Priorities Are in the Numbers
When all is said and done, the Bush administration's drug-fighting priorities show clearly through the budgets it proposes each year. Since the first national strategy in 1989, the administration has consistently pushed for more than twice the money for drug law enforcement than it has asked for drug treatment, prevention and education combined. Yet administration spokesmen repeatedly claim that declines in reported drug use are the result of successful education efforts. If that is the case, why doesn't the administration put its money where its mouth is?
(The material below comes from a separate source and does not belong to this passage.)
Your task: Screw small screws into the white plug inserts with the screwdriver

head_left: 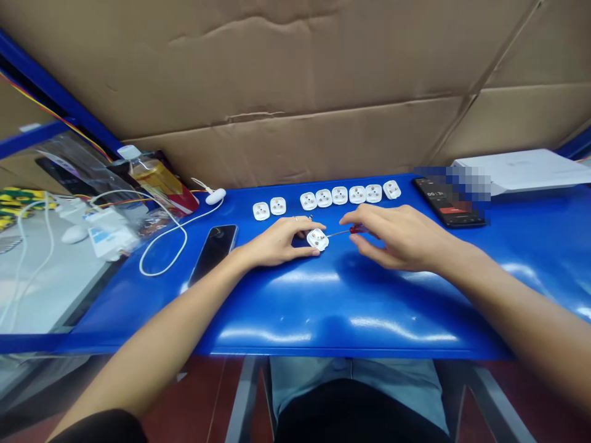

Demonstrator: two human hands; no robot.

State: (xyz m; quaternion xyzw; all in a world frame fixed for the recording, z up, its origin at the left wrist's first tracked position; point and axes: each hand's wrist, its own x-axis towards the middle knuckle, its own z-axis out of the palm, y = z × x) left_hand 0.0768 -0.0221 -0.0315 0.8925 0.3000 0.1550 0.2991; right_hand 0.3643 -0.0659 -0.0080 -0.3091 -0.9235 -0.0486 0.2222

In a time of unprecedented budgetary crisis, the administration is still advocating that more than $7 billion a year go to dubious efforts at interdiction, crop eradication and other enforcement activities. Inverted priorities lead the administration to quibble with Congress over smaller drug-budget items, such as a $100 million dollar drug treatment program that was not fully funded last year. The massive waste represented by much of the drug enforcement budget could be averted and education and treatment programs fully funded if the administration reversed national anti-drug priorities. It is time to go with what works and stop wasting taxpayers' dollars.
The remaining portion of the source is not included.